Problem

You are given an array nums of positive integers and a positive integer k.

A subset of nums is beautiful if it does not contain two integers with an absolute difference equal to k.

Return the number of non-empty beautiful subsets of the array nums.

subset of nums is an array that can be obtained by deleting some (possibly none) elements from nums. Two subsets are different if and only if the chosen indices to delete are different.

Examples

Example 1:

Input: nums = [2,4,6], k = 2
Output: 4
Explanation: The beautiful subsets of the array nums are: [2], [4], [6], [2, 6].
It can be proved that there are only 4 beautiful subsets in the array [2,4,6].

Example 2:

Input: nums = [1], k = 1
Output: 1
Explanation: The beautiful subset of the array nums is [1].
It can be proved that there is only 1 beautiful subset in the array [1].

Constraints

  • 1 <= nums.length <= 20
  • 1 <= nums[i], k <= 1000

Solution

Method 1 - Backtracking generating subsets

This solution is very similar to Subsets Problem.
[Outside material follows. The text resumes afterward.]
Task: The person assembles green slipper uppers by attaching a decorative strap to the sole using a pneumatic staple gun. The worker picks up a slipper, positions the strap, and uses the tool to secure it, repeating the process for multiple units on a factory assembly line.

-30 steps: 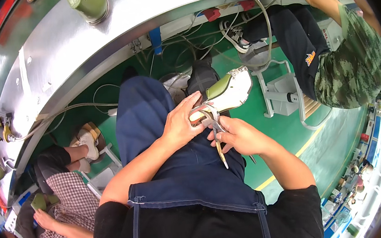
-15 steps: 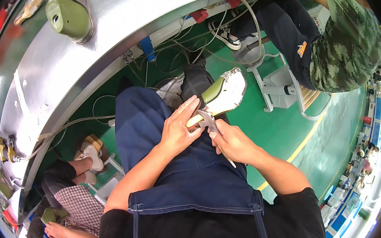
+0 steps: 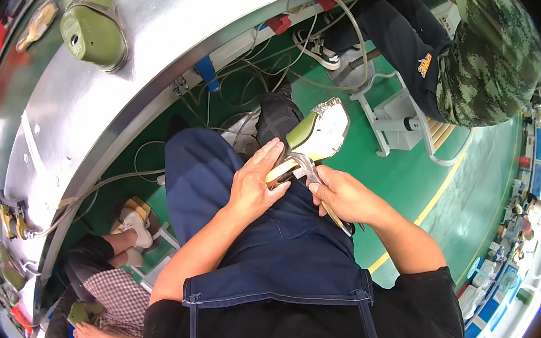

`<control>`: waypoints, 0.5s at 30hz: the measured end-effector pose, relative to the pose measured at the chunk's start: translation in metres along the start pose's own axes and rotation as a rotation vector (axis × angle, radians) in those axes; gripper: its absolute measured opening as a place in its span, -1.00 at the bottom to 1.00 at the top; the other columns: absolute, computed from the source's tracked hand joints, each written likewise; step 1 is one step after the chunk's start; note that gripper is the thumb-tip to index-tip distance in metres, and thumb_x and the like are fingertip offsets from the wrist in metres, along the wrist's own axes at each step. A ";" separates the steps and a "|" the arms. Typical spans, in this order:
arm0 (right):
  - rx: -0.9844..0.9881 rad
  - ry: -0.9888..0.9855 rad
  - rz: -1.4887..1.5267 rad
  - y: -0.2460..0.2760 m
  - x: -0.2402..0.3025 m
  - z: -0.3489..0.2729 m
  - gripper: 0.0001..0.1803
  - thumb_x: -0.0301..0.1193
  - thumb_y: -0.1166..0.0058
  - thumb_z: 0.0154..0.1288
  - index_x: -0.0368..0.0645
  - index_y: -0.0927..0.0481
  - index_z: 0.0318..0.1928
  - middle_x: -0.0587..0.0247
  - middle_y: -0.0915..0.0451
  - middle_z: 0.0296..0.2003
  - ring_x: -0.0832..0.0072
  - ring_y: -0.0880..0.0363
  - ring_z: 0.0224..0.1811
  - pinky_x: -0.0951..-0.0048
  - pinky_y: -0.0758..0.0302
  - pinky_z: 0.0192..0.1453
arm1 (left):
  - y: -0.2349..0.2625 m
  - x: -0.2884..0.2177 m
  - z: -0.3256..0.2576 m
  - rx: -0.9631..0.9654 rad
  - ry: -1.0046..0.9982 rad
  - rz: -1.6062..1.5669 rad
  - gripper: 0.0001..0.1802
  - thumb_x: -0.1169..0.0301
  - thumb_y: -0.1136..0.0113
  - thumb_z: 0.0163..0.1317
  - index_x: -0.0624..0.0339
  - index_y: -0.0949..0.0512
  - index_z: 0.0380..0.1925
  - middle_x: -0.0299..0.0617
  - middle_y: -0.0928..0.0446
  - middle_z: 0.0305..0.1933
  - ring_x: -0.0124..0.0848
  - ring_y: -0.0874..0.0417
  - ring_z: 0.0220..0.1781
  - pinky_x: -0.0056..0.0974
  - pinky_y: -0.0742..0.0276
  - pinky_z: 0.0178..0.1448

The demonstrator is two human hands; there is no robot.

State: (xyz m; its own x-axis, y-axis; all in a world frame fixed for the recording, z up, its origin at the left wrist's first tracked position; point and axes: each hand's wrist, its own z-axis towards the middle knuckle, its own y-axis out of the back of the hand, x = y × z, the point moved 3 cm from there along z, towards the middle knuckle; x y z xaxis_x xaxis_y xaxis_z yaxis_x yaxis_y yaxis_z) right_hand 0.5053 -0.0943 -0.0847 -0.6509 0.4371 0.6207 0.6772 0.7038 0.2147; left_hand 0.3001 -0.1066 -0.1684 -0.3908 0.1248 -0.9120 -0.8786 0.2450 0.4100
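A shoe upper on a green last (image 3: 316, 133), its pale sole side up, rests on my lap over a dark blue apron (image 3: 271, 240). My left hand (image 3: 255, 183) lies across the heel end and holds it down. My right hand (image 3: 341, 195) grips metal pliers (image 3: 314, 184) whose jaws meet the edge of the shoe near the heel. The handles run back under my palm.
A curved metal workbench (image 3: 82, 102) arcs across the upper left, with a green last (image 3: 93, 29) on it and cables hanging below. A person in a camouflage shirt (image 3: 487, 50) sits at the upper right. Another person in checked trousers (image 3: 111, 302) sits at the lower left. Green floor lies below.
The view has shifted, so the bench and the seated people sit differently in the picture. Both hands stay on the shoe and pliers, with only small movement.
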 end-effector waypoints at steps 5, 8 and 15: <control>-0.096 0.010 0.051 -0.011 -0.006 -0.003 -0.70 -0.30 0.08 0.69 -0.33 -0.45 -0.11 0.13 -0.63 -0.39 0.36 -0.70 -0.43 0.25 -0.60 -0.31 | -0.001 0.001 0.001 0.002 -0.007 -0.001 -0.06 0.49 -0.58 0.00 0.21 -0.45 0.47 0.09 -0.45 0.53 0.00 -0.56 0.49 -0.13 -0.54 0.50; -0.137 0.015 0.134 -0.020 -0.016 0.000 -0.71 -0.29 0.05 0.68 -0.33 -0.46 -0.11 0.15 -0.63 -0.40 0.40 -0.69 -0.43 0.28 -0.60 -0.33 | -0.001 0.001 0.001 -0.002 -0.012 0.030 -0.06 0.49 -0.58 0.00 0.21 -0.44 0.48 0.09 -0.46 0.52 0.00 -0.56 0.49 -0.13 -0.55 0.50; -0.164 0.009 0.324 -0.030 -0.027 0.000 -0.69 -0.26 0.02 0.68 -0.29 -0.48 -0.15 0.22 -0.63 -0.39 0.49 -0.66 -0.47 0.36 -0.58 -0.39 | 0.001 -0.001 0.001 0.020 -0.023 0.045 -0.07 0.50 -0.56 0.01 0.19 -0.44 0.48 0.08 -0.46 0.53 0.00 -0.55 0.50 -0.13 -0.54 0.51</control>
State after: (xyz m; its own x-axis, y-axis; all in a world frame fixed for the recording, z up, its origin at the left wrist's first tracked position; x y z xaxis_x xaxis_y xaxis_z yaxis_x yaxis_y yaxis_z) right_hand 0.5028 -0.1273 -0.1078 -0.3909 0.6170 0.6830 0.8944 0.4299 0.1235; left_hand 0.2994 -0.1058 -0.1671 -0.4233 0.1580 -0.8921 -0.8545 0.2576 0.4511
Here is the video explanation:

Code

Java
class Solution {

	public int beautifulSubsets(int[] nums, int k) {
		Arrays.sort(nums);
		List < List<Integer>> ans = new ArrayList<>();
		dfs(nums, k, 0, ans, new ArrayList<>());
		return ans.size();
	}

	private void dfs(int[] nums, int k, int idx, List < List<Integer>> ans, List<Integer> subAns) {
		if (idx == nums.length) {
			if (subAns.size() > 0) {
				ans.add(new ArrayList<>(subAns));
			}

			return;
		}
		
		
		if (!(subAns.contains(nums[idx] - k))) {
			subAns.add(nums[idx]);
			dfs(nums, k, idx + 1, ans, subAns);
			subAns.remove(subAns.size() - 1);
		}

		dfs(nums, k, idx + 1, ans, subAns);
	}
}

Complexity

  • ⏰ Time complexity: O(n.2^n) (O(n logn) for sorting and O(2^n) for dfs on n elements)
  • 🧺 Space complexity: O(n) using recursive stacks

Method 2 - Backtracking but just focus on count

If we see in previous solution, we run contains on the list, and instead we can use set or map to track the elements added in the list. And as the elements may repeat, we will use hashmap, and store the frequency of the elements added so far.
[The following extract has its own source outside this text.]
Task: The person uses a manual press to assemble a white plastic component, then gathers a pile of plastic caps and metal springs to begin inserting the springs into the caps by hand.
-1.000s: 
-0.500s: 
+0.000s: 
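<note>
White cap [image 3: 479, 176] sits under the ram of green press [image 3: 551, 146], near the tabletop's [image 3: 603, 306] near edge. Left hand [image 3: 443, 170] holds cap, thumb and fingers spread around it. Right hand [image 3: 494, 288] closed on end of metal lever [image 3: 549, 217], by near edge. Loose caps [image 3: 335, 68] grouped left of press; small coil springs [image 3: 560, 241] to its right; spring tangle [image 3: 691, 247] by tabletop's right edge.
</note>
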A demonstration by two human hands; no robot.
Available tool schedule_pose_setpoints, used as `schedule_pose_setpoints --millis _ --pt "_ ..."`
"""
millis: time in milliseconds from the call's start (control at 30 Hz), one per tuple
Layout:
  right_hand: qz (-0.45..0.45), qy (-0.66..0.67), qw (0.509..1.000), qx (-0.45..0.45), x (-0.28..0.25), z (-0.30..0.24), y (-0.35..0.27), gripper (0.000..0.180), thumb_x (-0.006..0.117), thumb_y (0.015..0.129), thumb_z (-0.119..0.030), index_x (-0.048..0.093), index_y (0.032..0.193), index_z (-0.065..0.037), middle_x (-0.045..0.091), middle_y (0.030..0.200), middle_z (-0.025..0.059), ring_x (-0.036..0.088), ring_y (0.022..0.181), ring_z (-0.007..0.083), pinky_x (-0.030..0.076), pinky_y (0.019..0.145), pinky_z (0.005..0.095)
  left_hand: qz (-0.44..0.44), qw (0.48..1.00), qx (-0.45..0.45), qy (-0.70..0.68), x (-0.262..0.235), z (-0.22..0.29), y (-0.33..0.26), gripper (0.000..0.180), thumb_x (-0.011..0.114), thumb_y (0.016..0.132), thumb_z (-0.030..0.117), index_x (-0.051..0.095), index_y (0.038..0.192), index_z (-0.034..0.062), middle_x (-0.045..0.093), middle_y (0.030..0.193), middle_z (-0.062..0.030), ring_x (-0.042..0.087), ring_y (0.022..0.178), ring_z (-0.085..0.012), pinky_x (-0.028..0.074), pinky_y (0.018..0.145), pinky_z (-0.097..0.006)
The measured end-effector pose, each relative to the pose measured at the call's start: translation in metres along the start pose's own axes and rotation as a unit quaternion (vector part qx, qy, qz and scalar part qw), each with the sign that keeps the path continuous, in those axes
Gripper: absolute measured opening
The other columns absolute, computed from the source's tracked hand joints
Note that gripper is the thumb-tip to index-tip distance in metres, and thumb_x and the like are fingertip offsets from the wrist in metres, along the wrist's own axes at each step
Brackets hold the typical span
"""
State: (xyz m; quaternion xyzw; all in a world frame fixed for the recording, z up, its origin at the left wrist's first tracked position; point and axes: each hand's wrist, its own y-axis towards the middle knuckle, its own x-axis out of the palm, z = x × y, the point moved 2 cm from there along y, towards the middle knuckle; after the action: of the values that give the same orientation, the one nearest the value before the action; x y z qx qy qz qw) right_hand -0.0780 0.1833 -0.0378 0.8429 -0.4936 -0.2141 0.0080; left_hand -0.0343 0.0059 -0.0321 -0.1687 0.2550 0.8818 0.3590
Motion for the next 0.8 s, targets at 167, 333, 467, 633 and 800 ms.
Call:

We also sort the array, so that we can check the difference easily.

Base Case

  • If the current index idx reaches the end of the array, check if the subset formed is non-empty. If yes, return 1 (valid subset), otherwise return 0.

Backtracking

Now the algorithm stays simple. We include the element in the set, and get the count. We check it by using map.containsKey(nums[idx] - k), as the array is sorted (we don’t have to do map.containsKey(nums[idx] + k) as nums[idx]+K is not yet added.)

Code

Java
class Solution {

	public int beautifulSubsets(int[] nums, int k) {
		Arrays.sort(nums);
		return dfs(nums, k, 0, new HashMap<Integer, Integer>());
	}

	private int dfs(int[] nums, int k, int idx, Map<Integer, Integer> map) {
		if (idx == nums.length) {
			return map.size() == 0 ? 0: 1;
		}
		int num = nums[idx];
		int taken = 0;
		if (!map.containsKey(num - k)) {
			map.put(num, map.getOrDefault(num, 0) + 1);
			taken = dfs(nums, k, idx + 1, map);
			map.put(num, map.get(num) - 1);
			if (map.get(num) == 0) {
                map.remove(num);
            }
		}

		int notTaken = dfs(nums, k, idx + 1, map);
		

		return taken + notTaken;
	}
}

Complexity

  • ⏰ Time complexity: O(n.2^n)
  • 🧺 Space complexity: O(n)